Apart from the moral imperative, there are very powerful arguments for ensuring that conflict prevention is successful. The costs of failure, in human and economic terms, vastly outweigh the costs of preventive action. If one looks, for example, at the annual budget of the Organisation for Security and Co-operation in Europe, the regional organisation with wide-ranging responsibilities for maintaining peace in Europe, and contrast it with the cost of just one day's military activity related to Kosovo, one might question the priorities. If one looks at the chronic financing problems of the United Nations, and the effect this is having on its conflict prevention and peacekeeping operations, the short-sight edness of the current approach is even more apparent.
The greatest human costs are those being borne by the Kosovo Albanians themselves. Those whom we seek to protect are the main victims. Nearly one million have already lost their homes.

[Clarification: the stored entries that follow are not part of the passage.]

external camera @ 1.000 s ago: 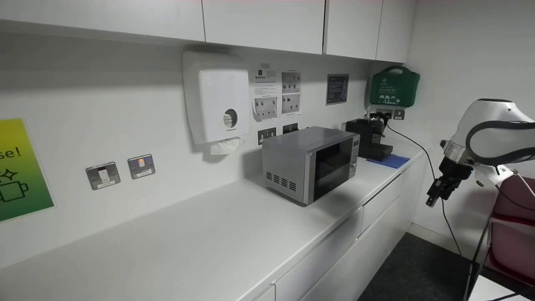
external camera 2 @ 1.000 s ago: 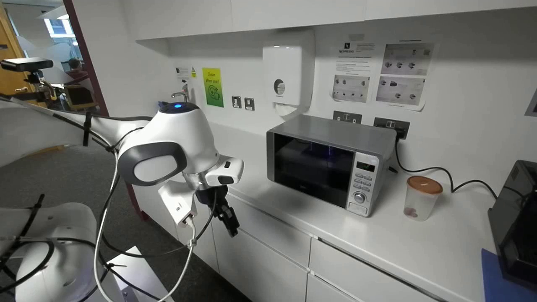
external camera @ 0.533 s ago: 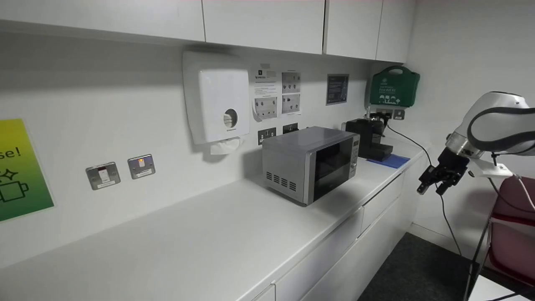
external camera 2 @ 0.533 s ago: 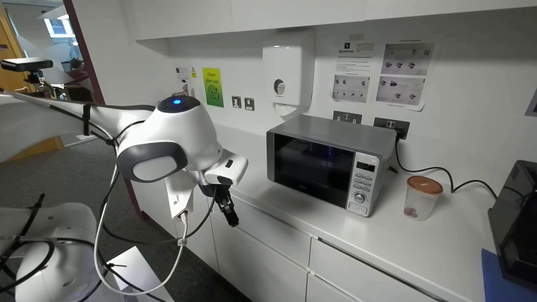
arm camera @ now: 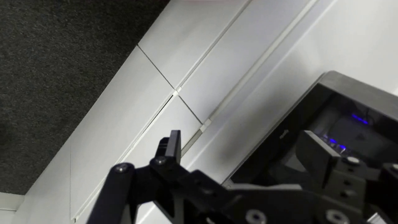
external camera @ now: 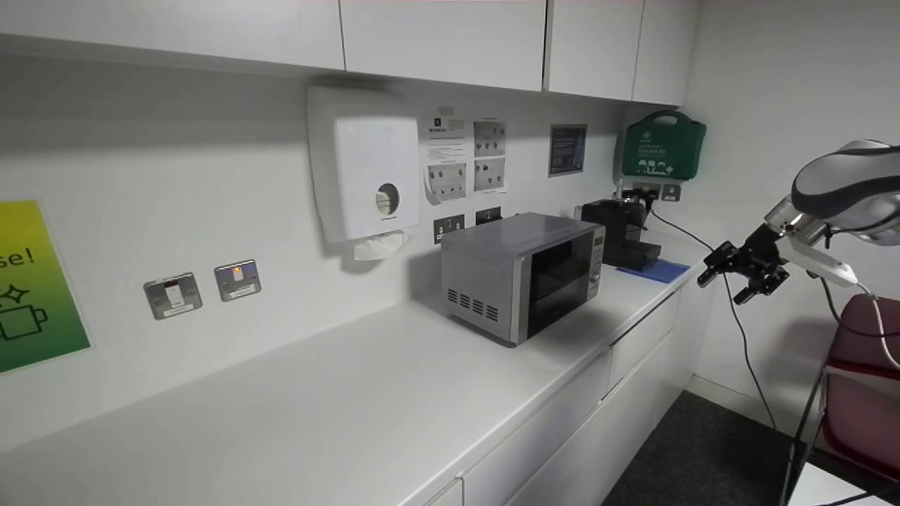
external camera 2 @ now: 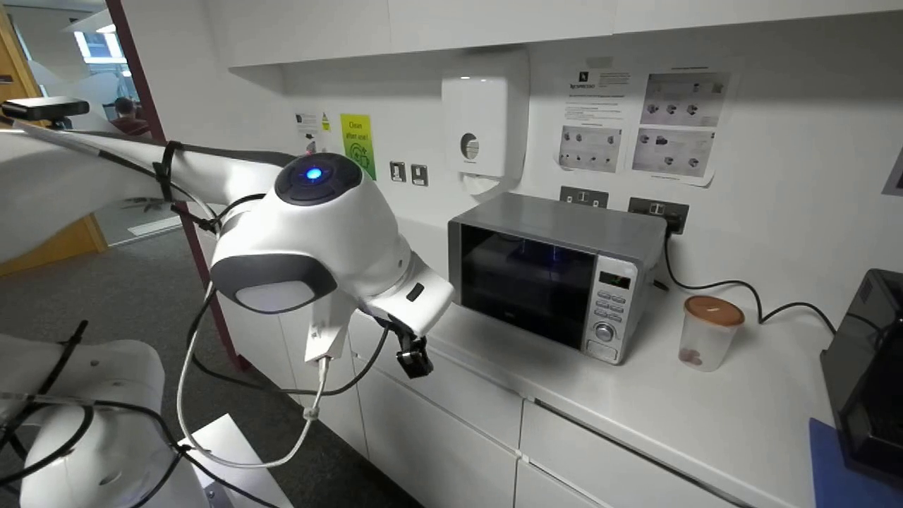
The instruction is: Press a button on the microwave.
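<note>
The grey-silver microwave (external camera: 481,274) stands on the counter in both exterior views, its dark glass window (external camera 2: 525,282) facing out. Its narrow control panel (external camera 2: 610,310) has a small display, several buttons and a round knob. My gripper (external camera: 723,287) is open and empty, in the air in front of the counter, apart from the microwave. In an exterior view the gripper (external camera 2: 415,360) is partly hidden by the wrist. In the wrist view the open fingers (arm camera: 242,137) are wide apart, with the microwave (arm camera: 351,85) behind the one at right. The gripper hides most of the control panel there.
A clear tub with an orange lid (external camera 2: 709,335) stands beside the microwave's panel end. A black machine (external camera: 615,232) on a blue cloth (external camera: 657,270) is farther along the counter (external camera: 337,400). A white dispenser (external camera 2: 487,116) hangs above. A red chair (external camera: 861,393) stands near the arm.
The gripper has opened from nearly shut to wide. The arm has tilted the gripper up from pointing down toward the counter side, and the wrist has come closer to the microwave.
</note>
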### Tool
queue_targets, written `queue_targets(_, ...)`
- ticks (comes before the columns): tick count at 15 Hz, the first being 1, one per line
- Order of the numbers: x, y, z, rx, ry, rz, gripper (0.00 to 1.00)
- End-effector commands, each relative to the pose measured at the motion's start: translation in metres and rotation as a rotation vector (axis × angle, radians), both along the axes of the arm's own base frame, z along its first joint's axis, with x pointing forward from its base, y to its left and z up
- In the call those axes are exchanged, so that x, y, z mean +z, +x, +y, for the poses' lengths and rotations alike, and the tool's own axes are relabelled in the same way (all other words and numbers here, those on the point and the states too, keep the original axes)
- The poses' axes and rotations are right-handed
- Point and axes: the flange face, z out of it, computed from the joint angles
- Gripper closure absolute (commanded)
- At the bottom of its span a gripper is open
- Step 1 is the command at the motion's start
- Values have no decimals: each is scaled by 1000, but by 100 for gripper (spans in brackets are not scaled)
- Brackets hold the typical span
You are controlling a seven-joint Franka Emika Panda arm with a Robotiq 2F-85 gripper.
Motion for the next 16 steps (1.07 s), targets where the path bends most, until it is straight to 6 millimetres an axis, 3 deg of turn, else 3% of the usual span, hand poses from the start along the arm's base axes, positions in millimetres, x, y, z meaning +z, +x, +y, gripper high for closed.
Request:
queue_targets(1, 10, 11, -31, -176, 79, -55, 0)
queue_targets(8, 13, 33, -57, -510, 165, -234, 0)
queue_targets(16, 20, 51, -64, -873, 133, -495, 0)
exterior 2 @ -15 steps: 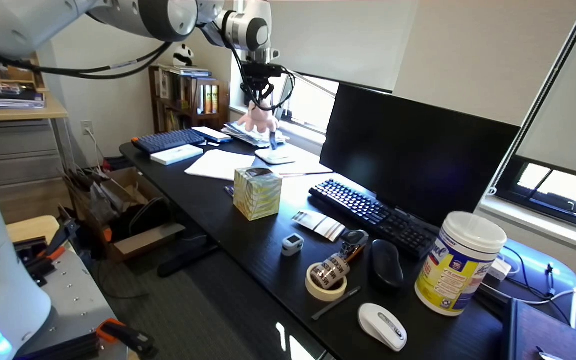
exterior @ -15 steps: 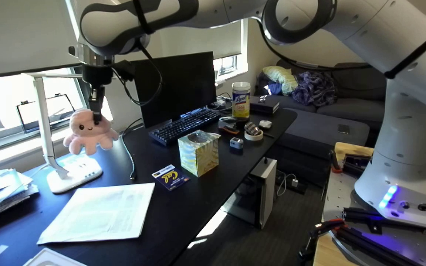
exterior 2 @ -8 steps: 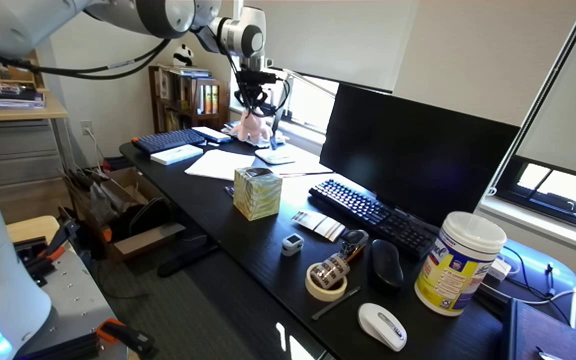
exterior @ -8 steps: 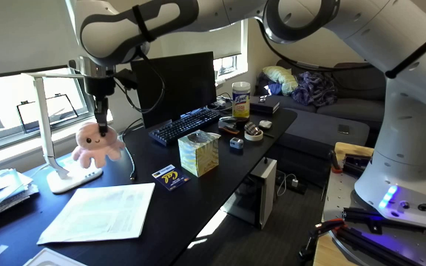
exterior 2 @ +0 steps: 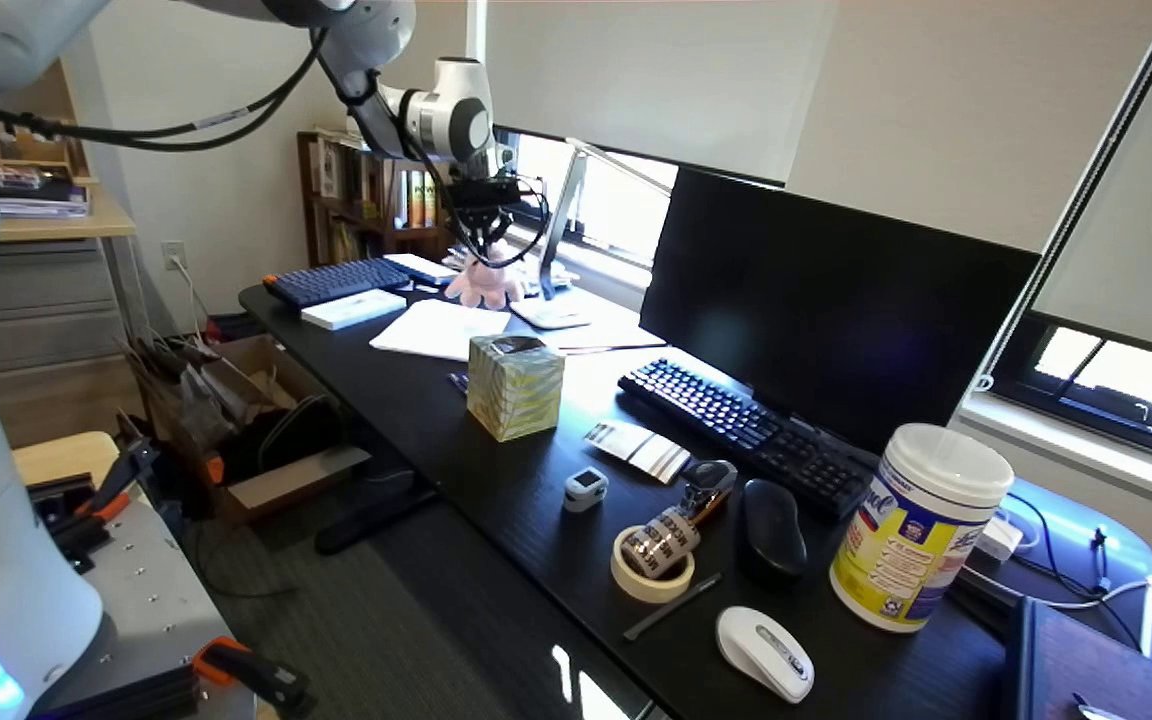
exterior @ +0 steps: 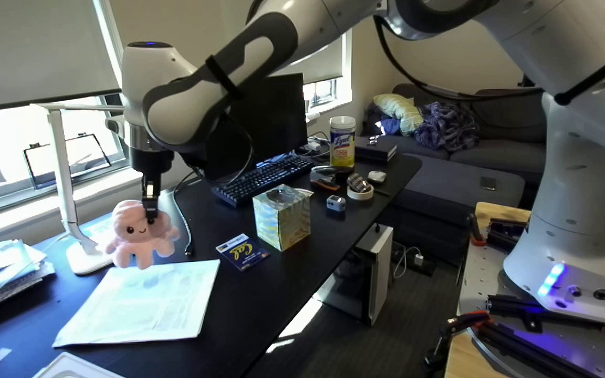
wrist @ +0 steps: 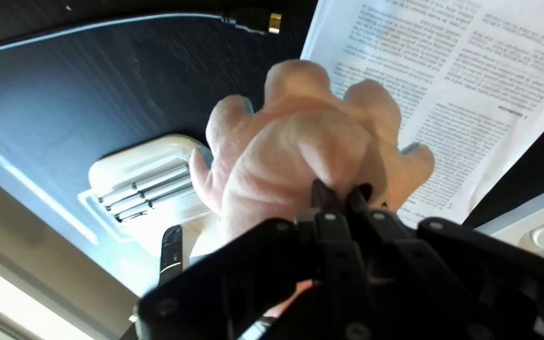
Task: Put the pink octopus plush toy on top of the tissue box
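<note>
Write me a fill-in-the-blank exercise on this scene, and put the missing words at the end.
1. In the wrist view, the pincer grips the octopus plush toy by its ____, not by a leg.
2. The dark blue card beside the tissue box shows the large yellow word ____.
3. In an exterior view, besides the white mouse, there is another mouse, coloured ____.
4. The yellow-labelled canister carries the brand name ____.

Missing words: head; Cal; black; Lysol.

Blue card (exterior: 242,252) — "Cal" in yellow script. Wipes canister (exterior: 342,149) — label reads "Lysol". Printed sheet (wrist: 442,71): heading "Introduction", upside down in wrist view; body text illegible. Tape roll (exterior 2: 661,543): lettering unclear.
</note>
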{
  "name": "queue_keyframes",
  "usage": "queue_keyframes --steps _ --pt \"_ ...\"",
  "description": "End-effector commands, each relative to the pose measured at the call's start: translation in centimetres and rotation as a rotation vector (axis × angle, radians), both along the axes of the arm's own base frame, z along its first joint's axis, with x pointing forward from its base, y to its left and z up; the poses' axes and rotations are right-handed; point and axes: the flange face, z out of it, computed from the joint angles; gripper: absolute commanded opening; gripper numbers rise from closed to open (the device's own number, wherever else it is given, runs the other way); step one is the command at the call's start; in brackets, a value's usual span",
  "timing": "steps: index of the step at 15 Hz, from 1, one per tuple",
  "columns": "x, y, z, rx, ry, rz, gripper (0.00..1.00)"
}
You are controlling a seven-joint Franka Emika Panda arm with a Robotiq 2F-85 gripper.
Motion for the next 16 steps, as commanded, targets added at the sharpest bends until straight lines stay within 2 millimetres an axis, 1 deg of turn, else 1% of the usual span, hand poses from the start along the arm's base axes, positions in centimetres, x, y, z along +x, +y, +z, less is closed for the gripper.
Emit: queue_keyframes --steps 1,2,4,5,7,9,10,11,12,14,15,16 --pt "-3.3 -1.5 1.3 0.013 -0.087 -0.056 0.03" --pt "-4.1 -1.8 1.3 0.000 -0.118 -0.048 0.03" --pt "-5.4 -2.6 1.9 0.034 -0.228 -0.105 0.03" --pt "-2.8 -1.5 0.8 0.019 -0.159 -0.068 0.06" --pt "-4.0 -2.1 1.1 0.033 -0.207 -0.093 0.06" --pt "-4.5 -2.3 1.2 0.033 -0.207 -0.101 0.06" --pt "-4.6 -2.3 1.3 0.032 -0.208 -0.101 0.03" --pt "-5.5 -1.5 1.5 0.075 -0.136 -0.029 0.03" --pt "-6.0 -1.5 1.5 0.079 -0.113 -0.021 0.03" --pt "-7.5 -2.1 1.6 0.096 -0.048 -0.011 0.03" --pt "-8.6 -3.0 1.5 0.079 -0.016 -0.035 0.03" --pt "-9.3 -3.9 1.5 0.061 0.003 -0.070 0.03"
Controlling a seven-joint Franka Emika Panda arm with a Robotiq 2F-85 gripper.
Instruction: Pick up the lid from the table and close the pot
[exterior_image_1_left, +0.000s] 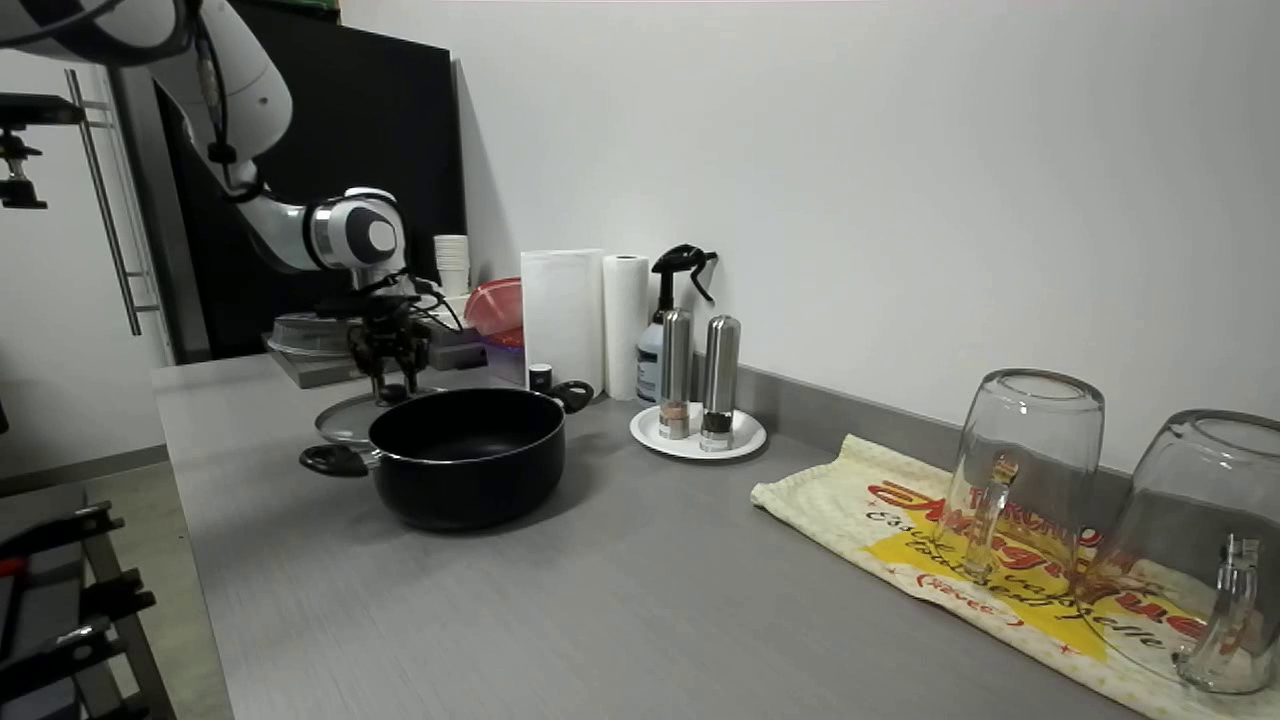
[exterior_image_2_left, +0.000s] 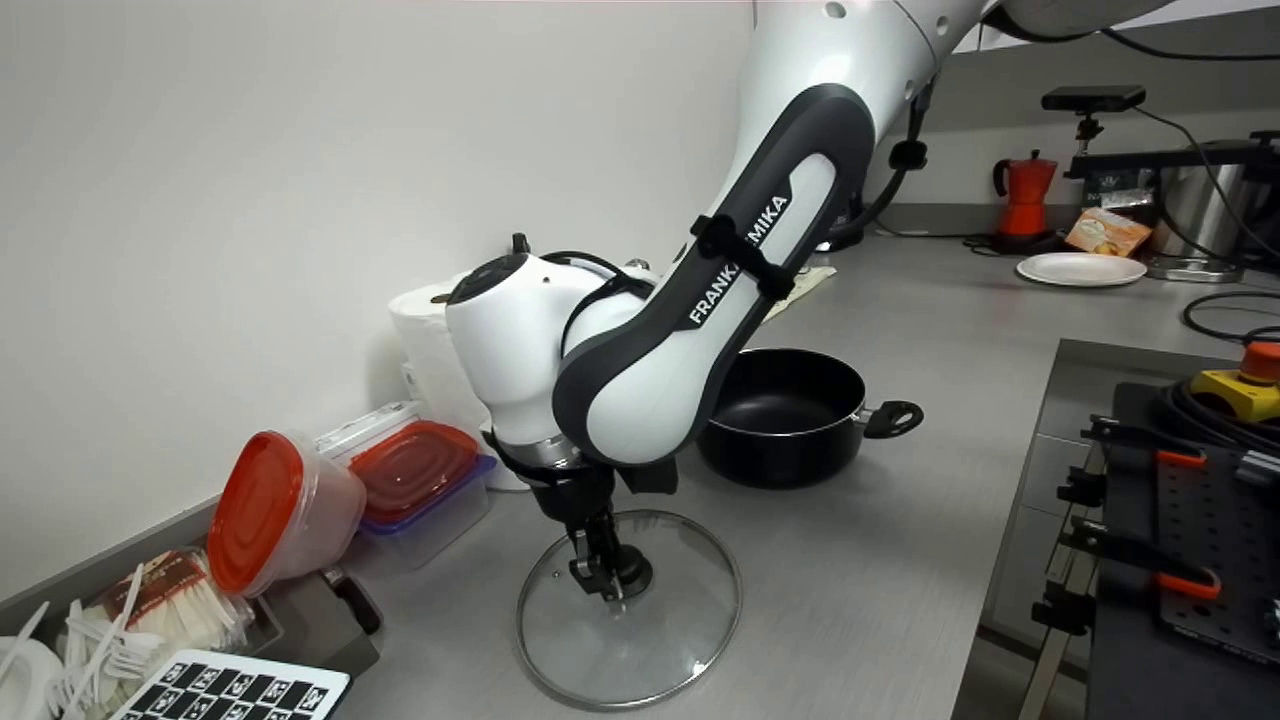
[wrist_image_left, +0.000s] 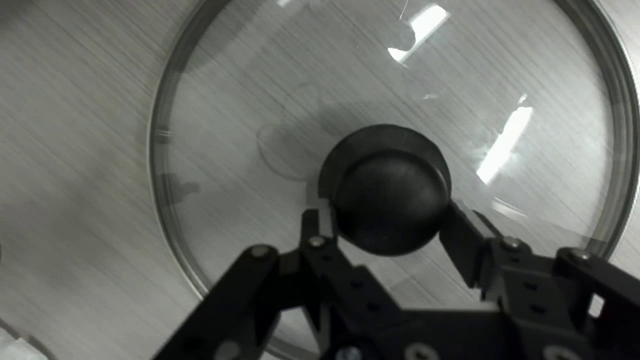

What we are doing in Ireland to help refugees is very necessary, but represents only a small part of a much bigger international response. I know the refugees would like to return home as soon as circumstances permit but, tragically, there is little prospect of this in the immediate future.
My colleague, the Minister of State at the Department of Foreign Affairs, Deputy O'Donnell, will visit the former Yugoslav Republic of Macedonia next week in order to assess the situation and in particular the needs of refugees, including those who will be coming to Ireland. I reiterate that we will be generous. Ireland is committed to taking 1,000 refugees immediately, but if and when it becomes necessary to take more, we will not be found wanting. The Government will do its duty in the international community.
The economic costs of the conflict are also horrendous for the people of Kosovo and others in the Federal Republic of Yugoslavia and the neighbouring states. At the meeting of EU Foreign Ministers, which I attended in Brussels last Monday, we agreed on the broad content of a stability pact for the region and this is now being developed as a matter of urgency. We are participating actively in this work.
The greatest priority of all is to bring the conflict to an end in a way that will achieve the key objectives of the international community. At the General Affairs Council on Monday, I welcomed a role for President Ahtisaari of Finland whose country has not been involved in NATO's military actions and which will shortly assume the EU Presidency. Working with Mr. Chernomyrdin of Russia, the UN and the other permanent members of the Security Council and the G8, he can play a useful mediating role. I have made clear our willingness to assist these efforts in any practical way that is open to us.